Check every line below, and copy those that include "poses".

───

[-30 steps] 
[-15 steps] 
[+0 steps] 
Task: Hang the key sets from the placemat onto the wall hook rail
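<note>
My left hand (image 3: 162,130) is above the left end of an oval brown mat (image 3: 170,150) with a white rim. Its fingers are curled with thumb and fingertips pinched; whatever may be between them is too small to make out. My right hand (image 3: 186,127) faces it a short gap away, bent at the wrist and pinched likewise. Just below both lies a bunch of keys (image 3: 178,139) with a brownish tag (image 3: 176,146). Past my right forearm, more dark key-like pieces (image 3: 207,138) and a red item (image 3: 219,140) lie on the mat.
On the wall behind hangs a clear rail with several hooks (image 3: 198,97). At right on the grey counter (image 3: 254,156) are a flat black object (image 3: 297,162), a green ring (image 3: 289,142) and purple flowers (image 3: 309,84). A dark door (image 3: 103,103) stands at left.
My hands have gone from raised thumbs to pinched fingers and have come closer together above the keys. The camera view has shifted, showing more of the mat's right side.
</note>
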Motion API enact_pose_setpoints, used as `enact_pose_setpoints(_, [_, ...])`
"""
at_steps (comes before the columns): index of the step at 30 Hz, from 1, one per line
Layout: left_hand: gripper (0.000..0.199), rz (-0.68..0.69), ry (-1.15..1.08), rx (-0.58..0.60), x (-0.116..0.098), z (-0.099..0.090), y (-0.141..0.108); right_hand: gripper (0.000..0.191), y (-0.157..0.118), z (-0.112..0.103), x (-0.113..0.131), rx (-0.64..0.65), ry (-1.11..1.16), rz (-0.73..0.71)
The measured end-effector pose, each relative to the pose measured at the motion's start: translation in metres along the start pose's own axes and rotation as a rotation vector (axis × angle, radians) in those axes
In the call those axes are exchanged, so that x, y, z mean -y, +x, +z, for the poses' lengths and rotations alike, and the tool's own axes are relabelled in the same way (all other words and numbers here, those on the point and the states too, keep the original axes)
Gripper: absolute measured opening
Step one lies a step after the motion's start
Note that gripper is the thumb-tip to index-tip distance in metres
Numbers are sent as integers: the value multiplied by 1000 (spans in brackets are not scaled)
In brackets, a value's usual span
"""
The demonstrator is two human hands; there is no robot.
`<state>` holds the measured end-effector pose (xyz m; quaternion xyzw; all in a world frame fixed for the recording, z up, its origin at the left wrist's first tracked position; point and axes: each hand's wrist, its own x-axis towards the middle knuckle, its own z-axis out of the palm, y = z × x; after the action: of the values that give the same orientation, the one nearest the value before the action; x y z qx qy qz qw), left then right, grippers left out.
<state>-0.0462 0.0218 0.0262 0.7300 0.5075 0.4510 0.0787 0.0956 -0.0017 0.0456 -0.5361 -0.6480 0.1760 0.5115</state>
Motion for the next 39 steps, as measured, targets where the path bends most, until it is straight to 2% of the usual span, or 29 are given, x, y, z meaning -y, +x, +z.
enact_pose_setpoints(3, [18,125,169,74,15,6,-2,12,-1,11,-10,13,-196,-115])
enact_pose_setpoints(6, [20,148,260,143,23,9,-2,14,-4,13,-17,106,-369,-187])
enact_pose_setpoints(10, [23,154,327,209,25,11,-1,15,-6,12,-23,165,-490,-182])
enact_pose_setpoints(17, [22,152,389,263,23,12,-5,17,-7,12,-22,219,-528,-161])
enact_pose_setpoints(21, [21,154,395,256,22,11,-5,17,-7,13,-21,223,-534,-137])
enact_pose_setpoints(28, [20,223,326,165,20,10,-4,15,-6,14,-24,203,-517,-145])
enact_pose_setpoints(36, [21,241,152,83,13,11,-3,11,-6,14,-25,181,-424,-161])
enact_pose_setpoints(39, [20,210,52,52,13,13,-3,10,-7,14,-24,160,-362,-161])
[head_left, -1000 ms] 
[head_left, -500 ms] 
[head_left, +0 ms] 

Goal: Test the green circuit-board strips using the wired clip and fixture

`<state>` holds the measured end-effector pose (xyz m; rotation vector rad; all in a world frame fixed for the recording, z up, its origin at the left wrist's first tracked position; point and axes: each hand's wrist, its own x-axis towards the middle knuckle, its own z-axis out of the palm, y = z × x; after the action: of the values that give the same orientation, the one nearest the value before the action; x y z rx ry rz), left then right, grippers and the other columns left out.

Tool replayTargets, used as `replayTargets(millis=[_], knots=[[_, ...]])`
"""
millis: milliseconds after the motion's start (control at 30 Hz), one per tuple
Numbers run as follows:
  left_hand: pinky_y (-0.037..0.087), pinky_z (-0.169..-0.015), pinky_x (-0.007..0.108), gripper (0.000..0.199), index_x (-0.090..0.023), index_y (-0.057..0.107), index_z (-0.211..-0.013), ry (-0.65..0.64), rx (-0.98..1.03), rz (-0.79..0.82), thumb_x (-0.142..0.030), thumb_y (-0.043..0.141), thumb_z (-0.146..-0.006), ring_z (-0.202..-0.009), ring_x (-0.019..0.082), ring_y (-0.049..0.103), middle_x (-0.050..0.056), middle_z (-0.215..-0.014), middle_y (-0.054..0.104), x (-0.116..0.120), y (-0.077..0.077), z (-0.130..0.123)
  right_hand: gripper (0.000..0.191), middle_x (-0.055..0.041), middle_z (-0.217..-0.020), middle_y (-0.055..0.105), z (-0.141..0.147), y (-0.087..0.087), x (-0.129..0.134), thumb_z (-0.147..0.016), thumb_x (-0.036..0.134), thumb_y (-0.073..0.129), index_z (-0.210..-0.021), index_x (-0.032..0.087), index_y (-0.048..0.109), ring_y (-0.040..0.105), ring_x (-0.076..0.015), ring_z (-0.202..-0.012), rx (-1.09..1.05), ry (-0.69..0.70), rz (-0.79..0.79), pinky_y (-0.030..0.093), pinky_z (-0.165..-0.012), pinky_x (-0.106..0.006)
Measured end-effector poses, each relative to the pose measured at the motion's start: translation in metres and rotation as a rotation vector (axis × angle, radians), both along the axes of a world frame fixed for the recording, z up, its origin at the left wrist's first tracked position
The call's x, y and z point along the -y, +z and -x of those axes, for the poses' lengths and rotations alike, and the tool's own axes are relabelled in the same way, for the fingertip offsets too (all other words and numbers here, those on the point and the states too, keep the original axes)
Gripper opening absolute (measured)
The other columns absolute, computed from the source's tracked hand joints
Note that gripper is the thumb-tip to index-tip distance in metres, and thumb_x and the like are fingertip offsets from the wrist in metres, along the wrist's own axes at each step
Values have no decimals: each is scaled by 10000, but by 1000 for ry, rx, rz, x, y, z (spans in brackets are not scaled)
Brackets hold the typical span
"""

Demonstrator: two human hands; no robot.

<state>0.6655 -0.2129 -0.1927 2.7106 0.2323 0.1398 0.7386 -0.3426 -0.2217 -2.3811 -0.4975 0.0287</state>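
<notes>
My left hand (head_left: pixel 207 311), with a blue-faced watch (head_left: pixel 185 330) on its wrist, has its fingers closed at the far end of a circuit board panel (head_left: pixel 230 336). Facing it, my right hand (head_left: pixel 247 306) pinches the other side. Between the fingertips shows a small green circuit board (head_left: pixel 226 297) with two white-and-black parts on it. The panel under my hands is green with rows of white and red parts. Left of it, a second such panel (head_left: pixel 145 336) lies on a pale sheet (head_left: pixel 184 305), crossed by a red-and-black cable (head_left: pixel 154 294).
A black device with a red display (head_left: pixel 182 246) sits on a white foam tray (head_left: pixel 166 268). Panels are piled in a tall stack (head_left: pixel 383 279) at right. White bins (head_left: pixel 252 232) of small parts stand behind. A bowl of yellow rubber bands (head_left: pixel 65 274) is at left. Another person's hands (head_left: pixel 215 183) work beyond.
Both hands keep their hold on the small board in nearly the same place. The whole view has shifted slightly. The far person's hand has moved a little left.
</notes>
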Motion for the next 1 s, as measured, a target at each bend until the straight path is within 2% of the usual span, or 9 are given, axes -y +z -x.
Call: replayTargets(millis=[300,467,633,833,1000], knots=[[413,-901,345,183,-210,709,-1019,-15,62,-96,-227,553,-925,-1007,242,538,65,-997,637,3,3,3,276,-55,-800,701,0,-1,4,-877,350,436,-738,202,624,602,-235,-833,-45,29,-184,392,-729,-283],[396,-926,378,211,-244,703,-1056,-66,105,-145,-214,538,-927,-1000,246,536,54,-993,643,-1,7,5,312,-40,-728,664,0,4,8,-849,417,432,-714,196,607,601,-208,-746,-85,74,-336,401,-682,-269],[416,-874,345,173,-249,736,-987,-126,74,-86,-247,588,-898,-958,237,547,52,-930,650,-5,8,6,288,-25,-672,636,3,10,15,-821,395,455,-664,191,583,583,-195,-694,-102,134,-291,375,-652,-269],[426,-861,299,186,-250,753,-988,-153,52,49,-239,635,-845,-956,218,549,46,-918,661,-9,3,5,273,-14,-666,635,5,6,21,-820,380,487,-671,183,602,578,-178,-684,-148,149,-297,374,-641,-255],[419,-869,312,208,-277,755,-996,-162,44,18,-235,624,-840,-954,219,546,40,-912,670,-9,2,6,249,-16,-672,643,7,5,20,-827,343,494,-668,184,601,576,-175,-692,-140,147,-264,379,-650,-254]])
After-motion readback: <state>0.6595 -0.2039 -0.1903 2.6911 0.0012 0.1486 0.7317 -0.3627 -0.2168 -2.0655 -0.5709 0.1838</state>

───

## Solution for this problem
In the call those axes are exchanged, so that x, y, z mean -y, +x, +z, for the poses' lengths and rotations alike, and the tool's own axes are relabelled in the same way (all other words and numbers here, those on the point and the states too, keep the original axes)
Measured end-effector poses, each relative to the pose measured at the motion's start: translation in metres and rotation as a rotation vector (axis × angle, radians), both along the axes of a world frame fixed for the recording, z up, its origin at the left wrist's first tracked position
The call's x, y and z point along the -y, +z and -x of those axes, for the poses' lengths and rotations alike, and the tool's own axes are relabelled in the same way, for the fingertip offsets too (all other words and numbers here, those on the point and the states too, keep the original axes)

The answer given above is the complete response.